I have always been an organized sort of person. Being organized, I find, reduces my stress by at about 70%. I know that not everyone has the “organizing gene”, so today I’ll share with you some of the things I do at night so I have a smooth morning and (next) day.
Note: Now you might consider me a little crazy, but I’d say try one or two of these things, or your own, and see how they affect your stress level. With a little consideration and some prep (many of these things you have to do anyway, right?), I’m sure you’ll come up with a few reasonable ways you can make your mornings feel less harried!
In the bedroom . . .
- Pick out the clothes I’m going to wear in the morning — this includes shoes and any accessories such as bags, jewelry, and jacket (if necessary). This is one less decision to make in the morning!

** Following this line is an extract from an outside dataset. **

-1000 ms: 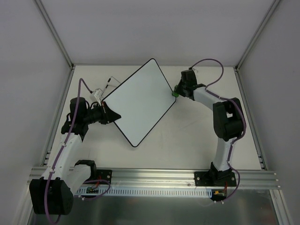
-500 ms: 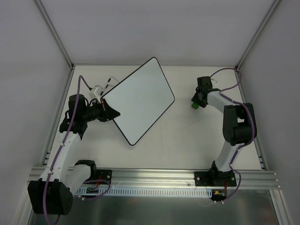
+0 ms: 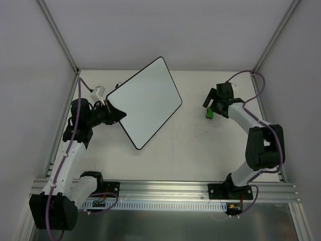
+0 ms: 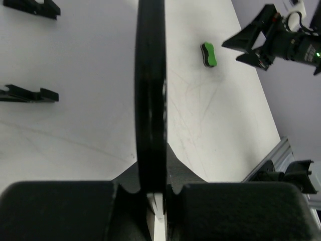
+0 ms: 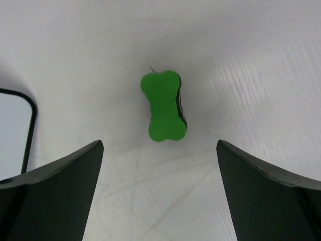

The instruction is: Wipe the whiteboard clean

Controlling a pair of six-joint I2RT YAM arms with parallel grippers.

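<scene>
The whiteboard (image 3: 145, 100) is a white board with a black rim, turned diamond-wise left of centre, and no writing shows on its face. My left gripper (image 3: 120, 114) is shut on its left corner. In the left wrist view the black rim (image 4: 150, 75) runs straight up from between the clamped jaws of that gripper (image 4: 153, 188), with two black feet (image 4: 27, 94) to its left. A green bone-shaped eraser (image 3: 209, 114) (image 5: 163, 106) (image 4: 209, 54) lies on the table, apart from the board. My right gripper (image 3: 210, 106) (image 5: 160, 150) hangs over it, open wide, fingers clear of it.
A white connector on a cable (image 3: 98, 92) sits by the left wrist. The aluminium rail (image 3: 165, 188) with both arm bases runs along the near edge. Enclosure walls and posts close in the table on the left, back and right. The board's corner (image 5: 12, 130) shows in the right wrist view.
My right gripper left the board's right corner, moved right, opened and let the green eraser go onto the table. The left gripper shifted the held board slightly up and left.
</scene>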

- Stop using any screens at least an hour before bed. It’s good to have a paper and pen on my nightstand though, in case I have thoughts my mind is trying to hold on to — things like to do’s I’d forgotten about until my brain settled a bit. If I don’t write them down, my mind will be busy, and that doesn’t help me get to sleep. I know can always digitize the thoughts later, when I choose to look at the screen.
In the kitchen . . .
- Decide what I’m going to have for breakfast, based on what’s in the fridge and how long my food needs to sustain me. For example: if I know I’m going to be out and about and relying on a protein bar mid-morning to hold me over until lunch, I make sure I have a high-protein breakfast, such as eggs and bacon. I may set out something that reminds me what I planned on having, such as a pan or a plate.

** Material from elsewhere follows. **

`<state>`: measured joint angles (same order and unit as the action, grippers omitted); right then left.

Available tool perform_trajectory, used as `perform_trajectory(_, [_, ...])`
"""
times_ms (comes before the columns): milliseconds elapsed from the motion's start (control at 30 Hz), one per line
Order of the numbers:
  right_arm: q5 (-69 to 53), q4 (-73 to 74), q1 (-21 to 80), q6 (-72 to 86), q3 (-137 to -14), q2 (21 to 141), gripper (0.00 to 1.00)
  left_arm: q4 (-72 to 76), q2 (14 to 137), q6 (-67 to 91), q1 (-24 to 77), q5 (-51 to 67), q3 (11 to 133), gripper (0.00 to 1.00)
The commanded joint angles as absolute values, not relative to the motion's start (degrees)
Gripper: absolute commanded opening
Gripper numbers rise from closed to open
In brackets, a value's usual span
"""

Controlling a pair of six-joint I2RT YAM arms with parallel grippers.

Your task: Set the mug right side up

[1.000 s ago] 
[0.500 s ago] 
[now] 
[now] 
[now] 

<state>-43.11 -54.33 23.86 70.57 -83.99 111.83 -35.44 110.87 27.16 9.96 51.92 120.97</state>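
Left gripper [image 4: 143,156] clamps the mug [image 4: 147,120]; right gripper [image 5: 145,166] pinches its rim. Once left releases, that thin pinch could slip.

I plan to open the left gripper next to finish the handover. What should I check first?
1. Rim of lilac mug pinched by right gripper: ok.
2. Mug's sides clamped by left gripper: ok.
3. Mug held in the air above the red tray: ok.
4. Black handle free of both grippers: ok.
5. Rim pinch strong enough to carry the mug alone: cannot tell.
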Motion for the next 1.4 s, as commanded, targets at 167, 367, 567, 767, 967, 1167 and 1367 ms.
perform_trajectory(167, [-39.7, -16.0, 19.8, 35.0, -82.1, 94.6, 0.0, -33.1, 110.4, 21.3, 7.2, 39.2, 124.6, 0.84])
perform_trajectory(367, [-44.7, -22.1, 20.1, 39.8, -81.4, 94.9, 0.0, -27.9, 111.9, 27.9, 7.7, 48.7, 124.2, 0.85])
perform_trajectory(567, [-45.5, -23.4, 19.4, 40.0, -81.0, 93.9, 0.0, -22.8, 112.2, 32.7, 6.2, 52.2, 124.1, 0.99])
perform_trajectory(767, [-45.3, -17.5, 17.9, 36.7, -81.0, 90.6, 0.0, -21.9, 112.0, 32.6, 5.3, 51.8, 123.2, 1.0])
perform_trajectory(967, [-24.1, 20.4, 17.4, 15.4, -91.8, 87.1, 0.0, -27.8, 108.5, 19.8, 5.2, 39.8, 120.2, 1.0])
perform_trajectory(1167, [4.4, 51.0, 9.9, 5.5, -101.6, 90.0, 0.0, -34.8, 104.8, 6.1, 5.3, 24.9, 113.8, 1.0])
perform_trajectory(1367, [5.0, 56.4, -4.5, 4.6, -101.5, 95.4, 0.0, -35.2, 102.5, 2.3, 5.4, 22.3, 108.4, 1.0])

- Prep the coffee maker: I set the timer so that when I’m ready for my first cup it will already be available for me. There’s nothing like the smell of fresh coffee made — without any effort — in the morning! This is one of the easiest things to do, and I love my coffee. 🙂
- If I know I’m going to be running around up until lunch, I want to have something available to eat (without a lot of cooking fuss) when I get home, or a plan for where to eat lunch that’s healthy. Usually this means there’s a plate of leftovers from dinner in the fridge with my name on it. Sometimes it means a lunch date at a gluten-free friendly restaurant with a friend.
In the office . . .
- Calculate how much time I will need in the morning. For me everything is about a half hour: my yoga practice is 30 minutes, getting ready takes 30 minutes, breakfast is 30 minutes. If I make a little extra “me time” in the morning, add 15–30 minutes. This means that I set my alarm to wake me up exactly at the time I need to; in the morning I don’t have to second guess (or do math about) whether I can snooze and still do what I wanted.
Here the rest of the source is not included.